• [Problem requirements]
Starting with the line that contains "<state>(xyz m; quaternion", write out each line through the end of the listing, unchanged. Output nothing else.

• [Dataset section]

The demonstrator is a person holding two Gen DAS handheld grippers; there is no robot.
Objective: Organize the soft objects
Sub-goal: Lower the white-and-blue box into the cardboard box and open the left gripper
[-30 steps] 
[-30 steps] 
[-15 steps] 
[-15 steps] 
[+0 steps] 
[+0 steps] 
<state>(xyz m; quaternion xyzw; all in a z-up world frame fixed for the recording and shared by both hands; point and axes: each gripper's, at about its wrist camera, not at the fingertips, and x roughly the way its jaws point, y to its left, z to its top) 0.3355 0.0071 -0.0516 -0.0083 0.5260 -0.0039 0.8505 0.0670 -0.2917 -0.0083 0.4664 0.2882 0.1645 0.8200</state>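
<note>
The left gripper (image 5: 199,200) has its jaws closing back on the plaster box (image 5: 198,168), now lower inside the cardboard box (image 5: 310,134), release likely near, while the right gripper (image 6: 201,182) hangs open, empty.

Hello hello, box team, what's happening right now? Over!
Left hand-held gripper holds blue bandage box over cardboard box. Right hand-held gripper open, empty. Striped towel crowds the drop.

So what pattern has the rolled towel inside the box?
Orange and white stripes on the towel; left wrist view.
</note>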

• [Written answer]
<state>(xyz m; quaternion xyzw; all in a z-up world frame fixed for the recording and shared by both hands; point and axes: each gripper's, at about its wrist camera, not at the fingertips, and x roughly the way its jaws point, y to its left, z to its top) 0.3355 0.0071 -0.0516 -0.0083 0.5260 -0.0039 0.8505 0.0670 -0.2917 -0.0083 0.4664 0.2882 0.1645 0.8200</state>
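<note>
The left gripper (image 5: 199,200) has its jaws closing back on the plaster box (image 5: 198,168), now lower inside the cardboard box (image 5: 310,134), release likely near, while the right gripper (image 6: 201,182) hangs open, empty.

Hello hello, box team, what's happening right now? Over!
Left hand-held gripper holds blue bandage box over cardboard box. Right hand-held gripper open, empty. Striped towel crowds the drop.

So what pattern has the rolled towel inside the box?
Orange and white stripes on the towel; left wrist view.
</note>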

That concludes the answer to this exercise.